- **Exercise directions**:
From the first line to the last, give the records again exactly and skip the pictures.

(Stored dataset items)
--------------------

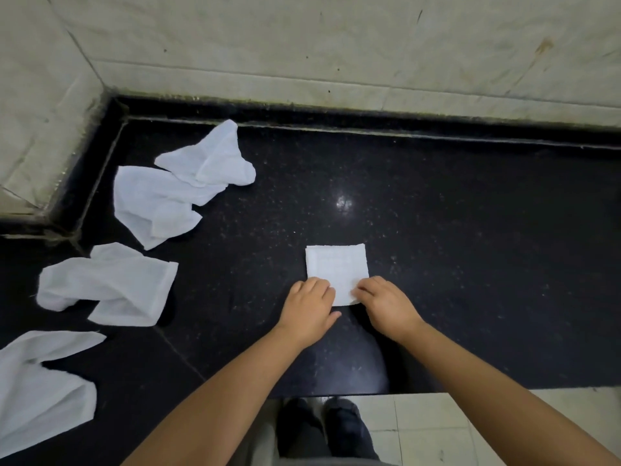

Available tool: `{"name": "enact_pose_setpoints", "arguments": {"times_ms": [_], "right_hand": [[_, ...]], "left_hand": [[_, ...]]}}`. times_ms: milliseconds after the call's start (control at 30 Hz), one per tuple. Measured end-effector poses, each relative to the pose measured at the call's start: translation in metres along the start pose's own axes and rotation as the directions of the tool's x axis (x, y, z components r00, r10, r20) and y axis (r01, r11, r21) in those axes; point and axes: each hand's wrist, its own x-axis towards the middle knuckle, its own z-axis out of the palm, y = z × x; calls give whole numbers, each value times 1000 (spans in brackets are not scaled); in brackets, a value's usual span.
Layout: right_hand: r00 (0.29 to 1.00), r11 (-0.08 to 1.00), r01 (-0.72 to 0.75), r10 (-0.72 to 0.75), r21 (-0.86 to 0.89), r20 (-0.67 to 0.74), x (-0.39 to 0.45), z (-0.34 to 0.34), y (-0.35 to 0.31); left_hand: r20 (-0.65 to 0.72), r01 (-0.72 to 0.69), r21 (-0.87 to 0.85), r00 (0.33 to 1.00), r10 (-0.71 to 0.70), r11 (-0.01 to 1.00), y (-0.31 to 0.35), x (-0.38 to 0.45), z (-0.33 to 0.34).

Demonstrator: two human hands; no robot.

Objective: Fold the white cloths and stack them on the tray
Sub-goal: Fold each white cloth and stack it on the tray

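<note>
Head view. A folded white cloth (336,270), a small square, is shown lying flat on the black speckled surface (453,247), directly ahead of both hands. Its near edge is held at the left corner by the curled fingers of the left hand (309,306) and at the right corner by those of the right hand (386,306); the two hands are set close together. Four unfolded white cloths are seen well apart to the left of the left hand: two overlapping ones (181,183) farthest off, one crumpled cloth (107,284) nearer, and one (40,391) at the frame's left edge. Dark shoes (339,428) are visible below the forearms.
</note>
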Motion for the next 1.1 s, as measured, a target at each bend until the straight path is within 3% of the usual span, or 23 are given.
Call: {"name": "enact_pose_setpoints", "arguments": {"times_ms": [133,233,333,467,633,733,800,867,1000,1100], "right_hand": [[1000,989,-7,6,146,5,6,-21,-5],[988,957,-113,137,269,-72,2,-42,4],[962,889,-194,256,415,-99,-23,-62,26],[942,862,-203,301,465,-147,-77,-88,68],[886,807,-274,424,523,-190,-191,-115,145],[810,770,-370,541,520,-226,-271,-127,195],[753,744,-437,610,505,-248,-326,-133,226],[694,718,-508,669,476,-267,-377,-137,255],[594,657,-656,753,372,-283,-462,-140,312],[553,621,-731,782,284,-288,-512,-147,353]], "left_hand": [[-35,61,20,998,-60,998,0,7,-2],[-120,69,-52,990,-75,996,0,14,-5],[-301,-69,-161,953,18,984,10,28,-11],[-345,-274,46,898,273,961,53,68,-35],[-209,-496,204,820,532,844,173,135,-58],[-155,-622,140,754,638,770,266,172,-71],[-102,-681,71,722,684,729,333,193,-83],[-1,-680,74,731,682,730,398,213,-90],[38,-806,185,578,816,562,504,247,-95],[103,-826,197,553,826,528,578,271,-97]]}}
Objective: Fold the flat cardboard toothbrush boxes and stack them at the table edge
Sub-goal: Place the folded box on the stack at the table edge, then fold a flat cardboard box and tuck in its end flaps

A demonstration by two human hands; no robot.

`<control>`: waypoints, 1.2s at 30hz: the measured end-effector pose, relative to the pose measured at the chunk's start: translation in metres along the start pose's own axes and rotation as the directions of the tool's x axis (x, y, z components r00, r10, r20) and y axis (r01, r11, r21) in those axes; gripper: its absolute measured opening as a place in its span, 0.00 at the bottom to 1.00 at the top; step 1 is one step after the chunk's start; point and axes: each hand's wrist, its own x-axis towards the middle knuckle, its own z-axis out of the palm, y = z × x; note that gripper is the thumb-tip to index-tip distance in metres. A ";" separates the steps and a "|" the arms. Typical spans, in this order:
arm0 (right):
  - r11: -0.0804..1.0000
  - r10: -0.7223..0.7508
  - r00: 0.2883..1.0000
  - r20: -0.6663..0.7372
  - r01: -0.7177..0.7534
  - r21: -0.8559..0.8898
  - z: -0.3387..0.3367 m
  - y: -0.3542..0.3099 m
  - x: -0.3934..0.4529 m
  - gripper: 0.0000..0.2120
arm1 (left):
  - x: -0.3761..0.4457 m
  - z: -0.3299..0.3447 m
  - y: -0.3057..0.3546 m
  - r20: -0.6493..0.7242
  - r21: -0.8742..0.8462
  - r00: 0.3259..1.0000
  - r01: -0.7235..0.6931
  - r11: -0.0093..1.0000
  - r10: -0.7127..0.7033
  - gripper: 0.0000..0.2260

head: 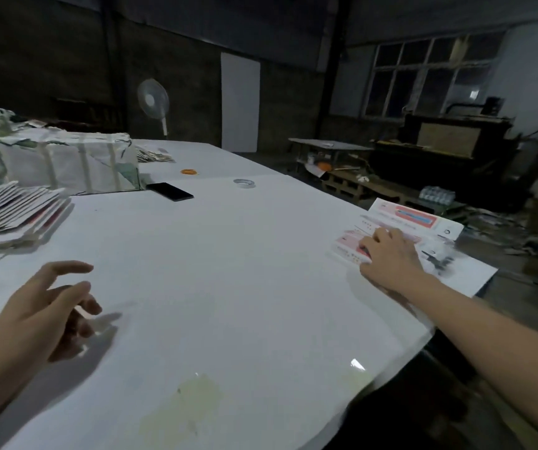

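Hands are far apart over the wide white desk (228, 287). The right hand (387, 254) lies with its fingers nearly straight on the low stack of folded white-and-pink cardboard toothbrush boxes (403, 222), which sits at the right edge of the desk, close to the corner. It presses or steadies the top box; it does not pinch it. The left hand (50, 306) hovers just above the desk with loosely spread, slightly bent fingers and holds nothing.

The fanned pile of flat white cardboard blanks (11, 206) waits at the left side, well apart from the stack.

The danger, I think, is at the edge. The stack lies very near the drop, so a careless push when the hand lifts could slide the top box off, or leave the boxes crooked. The smooth, shiny desk surface would help such sliding.

Other things lie further back: a large white wrapped bundle with tape bands (73, 164), a black phone (170, 191), a grey roll of tape (244, 182) and a small orange ring (189, 171). None of them stands between the hands and the blanks. A white standing fan (153, 99) is behind the desk in the dim room.
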 end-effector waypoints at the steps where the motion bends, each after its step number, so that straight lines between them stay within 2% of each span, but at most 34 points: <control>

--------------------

- **Written response**:
Available tool: `{"name": "enact_pose_setpoints", "arguments": {"times_ms": [_], "right_hand": [[_, ...]], "left_hand": [[_, ...]]}}`. times_ms: milliseconds after the call's start (control at 30 Hz), one per tuple. Measured end-effector poses, each relative to the pose measured at the call's start: translation in metres along the start pose's own axes and rotation as the directions of the tool's x axis (x, y, z components r00, r10, r20) and y axis (r01, r11, r21) in those axes; point and axes: each hand's wrist, its own x-axis towards the middle knuckle, its own z-axis out of the palm, y = z × x; calls give whole numbers, each value times 1000 (spans in brackets are not scaled); in brackets, a value's usual span.
Layout: right_hand: r00 (0.29 to 1.00), r11 (-0.08 to 1.00), r01 (-0.72 to 0.75), r10 (-0.72 to 0.75), r21 (-0.86 to 0.89), r20 (-0.67 to 0.74), x (-0.39 to 0.45), z (-0.34 to 0.34), y (-0.35 to 0.31); left_hand: r20 (-0.65 to 0.72), r01 (-0.72 to 0.69), r21 (-0.87 to 0.85), r00 (0.33 to 1.00), r10 (-0.71 to 0.70), r11 (-0.01 to 1.00), y (-0.31 to 0.35), x (-0.38 to 0.45), z (-0.33 to 0.34).

Demonstrator: two human hands; no robot.

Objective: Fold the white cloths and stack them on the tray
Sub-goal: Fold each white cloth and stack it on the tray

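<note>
Head view. A folded white cloth (336,270), a small square, is shown lying flat on the black speckled surface (453,247), directly ahead of both hands. Its near edge is held at the left corner by the curled fingers of the left hand (309,306) and at the right corner by those of the right hand (386,306); the two hands are set close together. Four unfolded white cloths are seen well apart to the left of the left hand: two overlapping ones (181,183) farthest off, one crumpled cloth (107,284) nearer, and one (40,391) at the frame's left edge. Dark shoes (339,428) are visible below the forearms.
</note>
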Motion for the next 1.1 s, as measured, a target at each bend until the straight path is within 3% of the usual span, or 23 are given.
Call: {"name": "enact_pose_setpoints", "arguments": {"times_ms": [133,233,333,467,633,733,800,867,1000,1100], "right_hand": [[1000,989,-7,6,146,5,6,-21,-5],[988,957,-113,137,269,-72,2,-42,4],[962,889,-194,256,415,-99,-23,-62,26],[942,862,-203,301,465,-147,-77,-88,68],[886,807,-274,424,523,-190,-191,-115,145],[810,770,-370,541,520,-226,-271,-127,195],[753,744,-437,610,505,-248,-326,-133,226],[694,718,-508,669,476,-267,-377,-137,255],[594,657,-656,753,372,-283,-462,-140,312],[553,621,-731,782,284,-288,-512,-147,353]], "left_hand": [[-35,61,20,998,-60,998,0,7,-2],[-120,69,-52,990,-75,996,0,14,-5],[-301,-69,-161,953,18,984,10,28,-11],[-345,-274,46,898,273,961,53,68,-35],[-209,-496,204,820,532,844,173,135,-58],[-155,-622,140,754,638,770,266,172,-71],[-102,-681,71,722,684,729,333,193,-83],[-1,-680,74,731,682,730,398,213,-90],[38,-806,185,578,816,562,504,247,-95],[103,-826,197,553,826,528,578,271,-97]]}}
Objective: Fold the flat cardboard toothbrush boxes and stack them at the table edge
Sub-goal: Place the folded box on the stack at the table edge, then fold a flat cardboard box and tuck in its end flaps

A demonstration by two human hands; no robot.

`<control>`: waypoints, 1.2s at 30hz: the measured end-effector pose, relative to the pose measured at the chunk's start: translation in metres along the start pose's own axes and rotation as the directions of the tool's x axis (x, y, z components r00, r10, r20) and y axis (r01, r11, r21) in those axes; gripper: its absolute measured opening as a place in its span, 0.00 at the bottom to 1.00 at the top; step 1 is one step after the chunk's start; point and axes: each hand's wrist, its own x-axis towards the middle knuckle, its own z-axis out of the palm, y = z × x; note that gripper is the thumb-tip to index-tip distance in metres. A ";" separates the steps and a "|" the arms. Typical spans, in this order:
arm0 (right):
  - r11: -0.0804..1.0000
  - r10: -0.7223..0.7508
  - r00: 0.2883..1.0000
  - r20: -0.6663..0.7372
  - r01: -0.7177..0.7534
  - r21: -0.8559..0.8898
  - z: -0.3387..0.3367 m
  - y: -0.3542..0.3099 m
  - x: -0.3934..0.4529 m
  - gripper: 0.0000..0.2120
arm1 (left):
  - x: -0.3761..0.4457 m
  - z: -0.3299..0.3447 m
  - y: -0.3057..0.3546 m
  - r20: -0.6493..0.7242
  - r21: -0.8742..0.8462
  - r00: 0.3259..1.0000
  - r01: -0.7235..0.6931
  - r11: -0.0093..1.0000
  - r10: -0.7127..0.7033
  - gripper: 0.0000..0.2260

head: 

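Hands are far apart over the wide white desk (228, 287). The right hand (387, 254) lies with its fingers nearly straight on the low stack of folded white-and-pink cardboard toothbrush boxes (403, 222), which sits at the right edge of the desk, close to the corner. It presses or steadies the top box; it does not pinch it. The left hand (50, 306) hovers just above the desk with loosely spread, slightly bent fingers and holds nothing.

The fanned pile of flat white cardboard blanks (11, 206) waits at the left side, well apart from the stack.

The danger, I think, is at the edge. The stack lies very near the drop, so a careless push when the hand lifts could slide the top box off, or leave the boxes crooked. The smooth, shiny desk surface would help such sliding.

Other things lie further back: a large white wrapped bundle with tape bands (73, 164), a black phone (170, 191), a grey roll of tape (244, 182) and a small orange ring (189, 171). None of them stands between the hands and the blanks. A white standing fan (153, 99) is behind the desk in the dim room.
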 end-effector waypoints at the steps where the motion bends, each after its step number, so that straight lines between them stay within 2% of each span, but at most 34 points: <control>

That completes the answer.